▶ _AIM OF THE TASK_
Give all the lines below again, exactly, with no pictures.

▶ _DATA SHOWN_
───
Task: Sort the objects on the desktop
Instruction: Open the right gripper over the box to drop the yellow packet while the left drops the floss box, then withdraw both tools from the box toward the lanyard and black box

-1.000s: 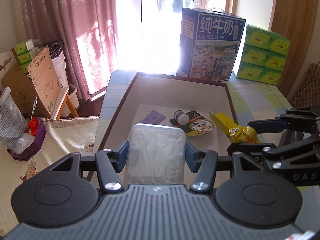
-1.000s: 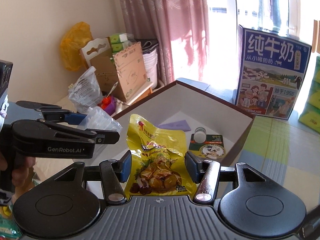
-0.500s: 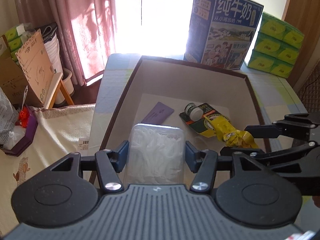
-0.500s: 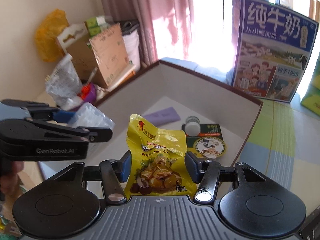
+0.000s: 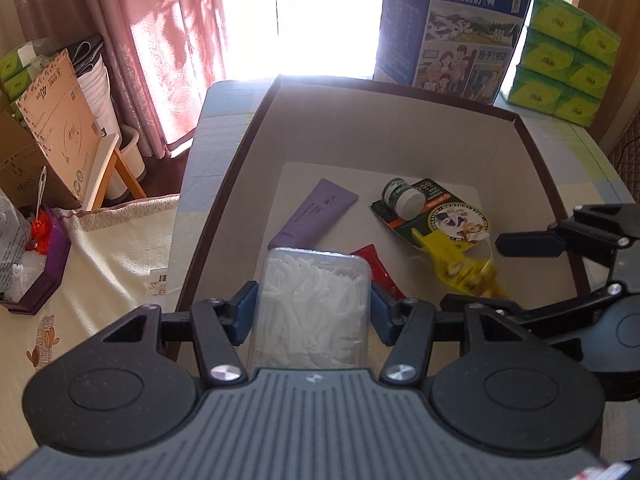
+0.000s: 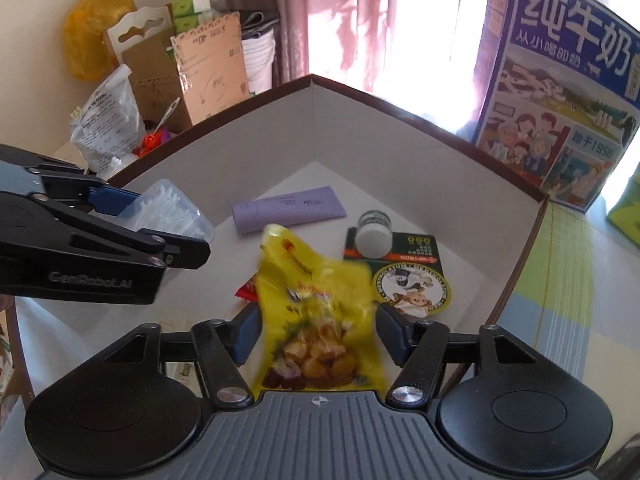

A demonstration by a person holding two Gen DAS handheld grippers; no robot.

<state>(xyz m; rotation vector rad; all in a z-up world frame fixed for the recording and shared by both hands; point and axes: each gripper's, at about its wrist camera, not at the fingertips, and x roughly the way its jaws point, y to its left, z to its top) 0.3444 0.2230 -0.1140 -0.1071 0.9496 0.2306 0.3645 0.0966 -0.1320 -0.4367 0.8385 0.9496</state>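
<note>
now the right gripper [image 6: 316,332] is opening, its jaws parting from the blurred yellow foil snack pouch [image 6: 320,320] over the brown-rimmed cardboard box [image 6: 400,152], so that item is nearly sorted; beside it, the left gripper [image 5: 312,312] stays clamped on the clear plastic case of white floss picks [image 5: 312,304].

I'm seeing a yellow snack bag [image 6: 316,304] showing brown nuts, a clear case [image 5: 312,300] holding white picks, a lilac tube [image 5: 316,210], a red sachet [image 5: 378,268], a green jar [image 5: 402,196] wearing a white cap, grey box [image 5: 400,120] walls edged in brown, and pink curtains [image 5: 160,52] glowing.

Window [image 5: 320,12] glare, fisheye warp, pouch [image 6: 320,312] blurred.
</note>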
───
▶ _ANSWER FOR THE TASK_
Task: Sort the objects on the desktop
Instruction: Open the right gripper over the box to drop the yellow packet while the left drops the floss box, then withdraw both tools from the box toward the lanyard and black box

-1.000s: 
-1.000s: 
-0.500s: 
-0.500s: 
+0.000s: 
+0.000s: 

A demonstration by a person holding two Gen DAS handheld grippers; no robot.

<state>(xyz m; rotation vector rad; all in a z-up world frame fixed for the recording and shared by both hands; point and axes: each gripper's, at about its wrist camera, not at the fingertips, and x roughly the way its jaws point, y to its left, z to its top) 0.3444 0.2230 -0.1140 -0.1071 0.9496 0.2306 0.3645 0.0966 -0.1320 -0.4367 0.8385 0.9496</state>
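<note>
now the right gripper [image 6: 316,332] is opening, its jaws parting from the blurred yellow foil snack pouch [image 6: 320,320] over the brown-rimmed cardboard box [image 6: 400,152], so that item is nearly sorted; beside it, the left gripper [image 5: 312,312] stays clamped on the clear plastic case of white floss picks [image 5: 312,304].

I'm seeing a yellow snack bag [image 6: 316,304] showing brown nuts, a clear case [image 5: 312,300] holding white picks, a lilac tube [image 5: 316,210], a red sachet [image 5: 378,268], a green jar [image 5: 402,196] wearing a white cap, grey box [image 5: 400,120] walls edged in brown, and pink curtains [image 5: 160,52] glowing.

Window [image 5: 320,12] glare, fisheye warp, pouch [image 6: 320,312] blurred.
</note>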

This output contains the complete answer.